When initiating gas lift operation, the operator will typically operate at an injection rate based on the characterization of the well after well completion. In general, the initial gas injection rate is calculated based on the gas lift valving configuration, i.e. the type and location of the gas valves, used downhole and the amount of gas needed to unload a full column of liquid to above the first valve depth. The first valve is the valve closest to the surface. Typically, the initial gas injection rate is an estimate. If the initial gas injection rate permits production of the well, then the operator generally continues to use that injection rate. However, over time reservoir and surface conditions will change. In particular, changes in formation pressure, hydrocarbon flow rate into the wellbore and sales line pressure will impact production characteristics. As a result, the initial gas injection rate will not efficiently produce oil from the well for the life of the well.

The following method provides the ability to continuously adjust operation of compressor system 10 to ensure a gas injection rate which provides the minimum production pressure necessary to lift fluids from the well. The disclosed method has two primary components or modes. As used herein, the first primary component is referred to herein as the “Hunt Mode” and the second primary component is referred to herein as the “Critical Rate Mode.” The Critical Rate Mode relies upon data developed during performance of the Hunt Mode. Optionally, the Hunt Mode may be used with or without practice of the Critical Rate Mode.

Hunt Mode

The Hunt Mode begins with the initial gas injection rate as determined based on factors described above. The methods for determining the initial gas injection rate are well known to those skilled in the art. Thus, the Hunt Mode focuses on determining the minimum gas injection rate corresponding to the minimum production pressure through manipulation and control of compressor system 10.

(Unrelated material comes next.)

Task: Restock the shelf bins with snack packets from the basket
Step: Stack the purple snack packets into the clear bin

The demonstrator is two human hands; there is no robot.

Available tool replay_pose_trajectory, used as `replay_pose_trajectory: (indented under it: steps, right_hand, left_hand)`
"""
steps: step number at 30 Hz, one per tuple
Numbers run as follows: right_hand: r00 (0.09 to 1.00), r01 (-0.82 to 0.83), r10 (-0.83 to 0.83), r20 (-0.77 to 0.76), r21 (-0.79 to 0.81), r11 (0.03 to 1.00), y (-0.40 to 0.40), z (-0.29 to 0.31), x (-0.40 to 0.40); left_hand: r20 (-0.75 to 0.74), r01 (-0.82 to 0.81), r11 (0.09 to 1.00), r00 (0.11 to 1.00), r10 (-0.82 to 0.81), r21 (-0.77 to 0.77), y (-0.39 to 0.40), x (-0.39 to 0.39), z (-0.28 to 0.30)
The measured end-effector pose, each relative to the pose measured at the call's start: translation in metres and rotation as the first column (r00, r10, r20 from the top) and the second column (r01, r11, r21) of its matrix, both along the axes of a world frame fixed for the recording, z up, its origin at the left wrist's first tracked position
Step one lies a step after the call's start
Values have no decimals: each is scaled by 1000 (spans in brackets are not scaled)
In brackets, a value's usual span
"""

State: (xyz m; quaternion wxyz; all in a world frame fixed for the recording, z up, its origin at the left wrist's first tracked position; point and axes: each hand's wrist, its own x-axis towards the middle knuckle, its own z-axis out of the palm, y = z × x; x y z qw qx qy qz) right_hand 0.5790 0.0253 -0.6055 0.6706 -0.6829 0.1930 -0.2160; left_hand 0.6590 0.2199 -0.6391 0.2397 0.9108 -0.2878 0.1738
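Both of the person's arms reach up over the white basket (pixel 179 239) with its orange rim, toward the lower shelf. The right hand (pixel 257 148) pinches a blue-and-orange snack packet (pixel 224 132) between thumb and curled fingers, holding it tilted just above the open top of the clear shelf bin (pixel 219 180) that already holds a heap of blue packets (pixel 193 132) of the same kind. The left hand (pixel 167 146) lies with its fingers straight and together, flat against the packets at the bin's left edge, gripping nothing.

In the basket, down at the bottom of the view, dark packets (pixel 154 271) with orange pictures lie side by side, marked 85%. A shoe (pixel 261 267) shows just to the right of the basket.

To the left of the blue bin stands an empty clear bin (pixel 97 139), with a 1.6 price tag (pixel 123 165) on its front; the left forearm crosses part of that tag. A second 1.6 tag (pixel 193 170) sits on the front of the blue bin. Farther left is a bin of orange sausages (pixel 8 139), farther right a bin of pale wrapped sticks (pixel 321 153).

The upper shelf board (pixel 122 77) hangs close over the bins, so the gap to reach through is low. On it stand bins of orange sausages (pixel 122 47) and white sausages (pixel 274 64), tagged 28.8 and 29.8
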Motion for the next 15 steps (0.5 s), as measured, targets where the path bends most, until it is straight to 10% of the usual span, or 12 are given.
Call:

In general, operating compressor system 10 at a gas injection rate which provides the minimum production pressure will produce a graph which corresponds to FIG. 4. FIG. 4 represents the specific gravity (Sg) of the well fluid mixture produced under varying gas injection rates and the friction resulting from production of wellbore fluids at the varying gas injection rates. The low point of the graph, where the gravity and friction lines intersect, will generally represent the minimum gas injection rate suitable for production of oil and other liquids at the minimum production pressure as determined by the available sensors. If the well includes a bottom hole pressure gauge or sensor then the value provided by the sensor is evaluated as the production pressure; however, if a bottom hole pressure gauge is not available, then a pressure gauge or sensor on the surface casing will be used for estimating or determining the production pressure. Gas injection rates less than the intersection point will preclude the well from producing hydrocarbons at its maximum flow rate (qmax) under that gas lift design. As a result, the wellbore will load up with unproduced liquids. However, over-injecting gas will create additional friction during gas lift and preclude unloading at best efficiency.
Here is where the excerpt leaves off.